One example of the successful use of appreciative interviews is with applicants for the Breaking Through Programme, which sets out to help ethnic minority staff break through to the senior ranks of the NHS. Designed to identify people with a passion for success, coupled with high levels of motivation, self-awareness and resilience, among other qualities, these interviews steer clear of generic questions such as, “Where do you see yourself in five years’ time?” “Instead, we look at the quality of the individual,” explains Jason Nair, the programme’s London regional co-ordinator. “So when we look at whether people have a high degree of motivation, we ask them why they want a strategic director-level position and what their intention is once they are in that position. Then we will look at their self-awareness and ask them to describe what they see as their strengths and areas for development.”

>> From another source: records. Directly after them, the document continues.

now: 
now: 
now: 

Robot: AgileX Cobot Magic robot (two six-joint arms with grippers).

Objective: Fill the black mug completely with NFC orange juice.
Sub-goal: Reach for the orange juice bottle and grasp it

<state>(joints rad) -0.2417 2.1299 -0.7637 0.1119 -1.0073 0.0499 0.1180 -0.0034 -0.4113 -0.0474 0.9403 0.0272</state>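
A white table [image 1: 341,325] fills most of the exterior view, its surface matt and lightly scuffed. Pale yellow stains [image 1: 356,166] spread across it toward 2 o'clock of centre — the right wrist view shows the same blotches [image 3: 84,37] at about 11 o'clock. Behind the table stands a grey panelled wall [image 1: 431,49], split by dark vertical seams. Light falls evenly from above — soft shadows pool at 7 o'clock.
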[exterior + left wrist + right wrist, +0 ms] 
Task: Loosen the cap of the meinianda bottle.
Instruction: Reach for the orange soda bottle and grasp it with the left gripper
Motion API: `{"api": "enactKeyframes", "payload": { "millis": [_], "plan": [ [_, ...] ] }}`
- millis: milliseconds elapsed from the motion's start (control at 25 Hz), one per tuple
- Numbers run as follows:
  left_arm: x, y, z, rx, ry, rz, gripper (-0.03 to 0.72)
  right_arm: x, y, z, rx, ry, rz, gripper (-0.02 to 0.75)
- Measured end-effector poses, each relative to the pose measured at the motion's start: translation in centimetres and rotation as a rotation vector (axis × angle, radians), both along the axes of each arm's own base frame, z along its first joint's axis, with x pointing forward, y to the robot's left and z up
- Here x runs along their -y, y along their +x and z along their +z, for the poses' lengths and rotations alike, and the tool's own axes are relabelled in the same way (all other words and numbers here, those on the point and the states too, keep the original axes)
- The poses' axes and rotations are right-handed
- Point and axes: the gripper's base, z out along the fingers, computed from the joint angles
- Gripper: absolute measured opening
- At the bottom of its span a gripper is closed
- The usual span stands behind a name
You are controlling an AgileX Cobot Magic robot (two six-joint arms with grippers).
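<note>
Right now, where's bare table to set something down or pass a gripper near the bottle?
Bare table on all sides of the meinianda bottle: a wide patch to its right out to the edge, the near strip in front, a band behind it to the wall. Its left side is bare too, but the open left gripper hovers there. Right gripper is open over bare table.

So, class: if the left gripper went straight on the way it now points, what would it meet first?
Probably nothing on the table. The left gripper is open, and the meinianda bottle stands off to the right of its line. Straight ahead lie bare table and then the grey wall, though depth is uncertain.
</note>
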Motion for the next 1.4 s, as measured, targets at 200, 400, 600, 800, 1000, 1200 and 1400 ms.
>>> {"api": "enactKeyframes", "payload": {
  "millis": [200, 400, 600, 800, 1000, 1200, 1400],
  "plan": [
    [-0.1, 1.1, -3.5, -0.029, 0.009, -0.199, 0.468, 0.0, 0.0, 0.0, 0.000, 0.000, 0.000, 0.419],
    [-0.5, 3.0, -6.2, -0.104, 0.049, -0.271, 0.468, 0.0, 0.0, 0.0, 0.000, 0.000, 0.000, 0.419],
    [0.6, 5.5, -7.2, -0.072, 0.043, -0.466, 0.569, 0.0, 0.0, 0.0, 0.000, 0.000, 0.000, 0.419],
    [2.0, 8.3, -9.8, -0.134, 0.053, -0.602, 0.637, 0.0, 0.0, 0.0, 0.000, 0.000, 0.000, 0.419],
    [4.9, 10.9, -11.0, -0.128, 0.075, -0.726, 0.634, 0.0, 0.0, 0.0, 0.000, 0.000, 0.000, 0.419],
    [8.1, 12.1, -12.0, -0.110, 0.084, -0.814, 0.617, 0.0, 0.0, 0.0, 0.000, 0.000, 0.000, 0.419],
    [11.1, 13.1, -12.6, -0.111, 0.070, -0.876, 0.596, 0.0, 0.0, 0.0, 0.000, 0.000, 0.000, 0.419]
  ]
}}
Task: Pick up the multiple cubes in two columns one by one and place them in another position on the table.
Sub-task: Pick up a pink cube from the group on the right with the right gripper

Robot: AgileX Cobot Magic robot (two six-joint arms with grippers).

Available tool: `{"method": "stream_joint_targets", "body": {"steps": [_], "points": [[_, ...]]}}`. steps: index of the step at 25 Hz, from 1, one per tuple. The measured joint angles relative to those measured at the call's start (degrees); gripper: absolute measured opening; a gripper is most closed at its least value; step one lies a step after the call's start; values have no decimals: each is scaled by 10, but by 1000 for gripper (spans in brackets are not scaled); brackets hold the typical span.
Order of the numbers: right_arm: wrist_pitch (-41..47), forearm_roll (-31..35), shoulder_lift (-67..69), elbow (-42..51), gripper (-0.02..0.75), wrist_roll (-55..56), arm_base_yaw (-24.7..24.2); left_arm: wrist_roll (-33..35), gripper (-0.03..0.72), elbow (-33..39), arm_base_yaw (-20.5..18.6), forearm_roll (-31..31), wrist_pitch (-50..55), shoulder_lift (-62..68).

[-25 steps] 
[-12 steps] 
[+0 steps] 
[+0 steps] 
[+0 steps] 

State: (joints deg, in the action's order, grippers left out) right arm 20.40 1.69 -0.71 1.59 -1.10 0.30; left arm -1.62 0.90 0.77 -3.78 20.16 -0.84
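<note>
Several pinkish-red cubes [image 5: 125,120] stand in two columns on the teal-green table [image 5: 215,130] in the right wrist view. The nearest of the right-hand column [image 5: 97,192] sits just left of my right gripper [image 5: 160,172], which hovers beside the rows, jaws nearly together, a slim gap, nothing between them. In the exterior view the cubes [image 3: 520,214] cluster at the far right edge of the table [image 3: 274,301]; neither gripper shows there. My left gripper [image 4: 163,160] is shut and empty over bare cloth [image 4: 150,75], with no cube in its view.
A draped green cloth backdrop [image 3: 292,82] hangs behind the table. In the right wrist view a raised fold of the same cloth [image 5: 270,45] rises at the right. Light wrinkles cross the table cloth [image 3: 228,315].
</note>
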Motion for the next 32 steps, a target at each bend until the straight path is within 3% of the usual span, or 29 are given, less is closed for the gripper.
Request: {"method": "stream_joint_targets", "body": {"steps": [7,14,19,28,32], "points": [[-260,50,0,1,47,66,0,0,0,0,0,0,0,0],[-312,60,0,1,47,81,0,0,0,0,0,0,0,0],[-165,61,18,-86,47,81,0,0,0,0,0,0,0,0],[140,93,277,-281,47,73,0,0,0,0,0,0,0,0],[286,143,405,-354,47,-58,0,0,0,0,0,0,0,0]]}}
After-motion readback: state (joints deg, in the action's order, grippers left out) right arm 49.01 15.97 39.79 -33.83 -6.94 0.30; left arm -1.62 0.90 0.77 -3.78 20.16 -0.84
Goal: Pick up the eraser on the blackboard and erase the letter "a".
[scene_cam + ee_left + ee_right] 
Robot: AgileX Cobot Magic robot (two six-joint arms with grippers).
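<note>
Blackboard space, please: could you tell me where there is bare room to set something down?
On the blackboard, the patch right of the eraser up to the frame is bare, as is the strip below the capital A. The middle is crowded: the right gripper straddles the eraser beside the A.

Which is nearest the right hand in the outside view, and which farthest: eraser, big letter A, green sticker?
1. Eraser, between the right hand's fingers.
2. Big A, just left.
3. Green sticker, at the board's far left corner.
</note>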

It all sounds very straightforward, but Nair believes that part of the success of the programme, which has helped around 60 per cent of participants to progress in their careers, is down to this selection process.

While such a process can help organisations to hire people from a wide range of backgrounds, the big question now is whether employers will remain committed to promoting diversity as budget cuts start to bite. Christine Parry of Kenexa admits there is a risk that employers will be tempted to cut corners and use the cheapest, rather than the fairest and most reliable, assessment methods. “On the other hand, even in a time of austerity the need to get the right people in and keep them is pressing,” she says, “and that’s higher up the agenda than it’s ever been in my experience.”


Case study: LexisNexis
A new approach to selecting sales staff has had a dramatic impact on business results at LexisNexis, with sales of new products more than doubling over the past couple of years and the number of multi-year deals increasing by 70 per cent. The consistent use of selection criteria based on job requirements has also boosted the number of women joining the company’s sales force – but that was an unexpected twist.

LexisNexis, a global provider of business intelligence to the tax and legal professions, wanted to create high-performing teams in order to strengthen relationships with customers and respond to their rising expectations. “So we moved from an emphasis primarily on knowledge and experience and put a premium on new skills and behaviours,” explains Hugo Mahoney, the company’s former sales and marketing director and now its managing director in New Zealand.

The skills and behaviours identified with the help of assessment experts from The Chemistry Group included curiosity about customers’ businesses, a high degree of motivation and the ability to influence others. Behavioural profiling, interviews and role-play were then used to assess all candidates against these attributes, while psychometric tests measured their intellectual ability. Commenting on the outcomes of this approach, Mahoney says: “All the key indicators that you’d expect around a good recruitment process – whether people passed their probationary period, how quickly they got on to their numbers – all went up exponentially because we were picking the right kind of person.”

And the right kind of person, it turns out, is often a woman. Since January 2008, 52 per cent of all job offers in the company’s sales teams have gone to female candidates – a far higher proportion than you’d find in many sales environments. That, according to Mahoney, was a “by-product” of the new recruitment process, but one that has been very welcome.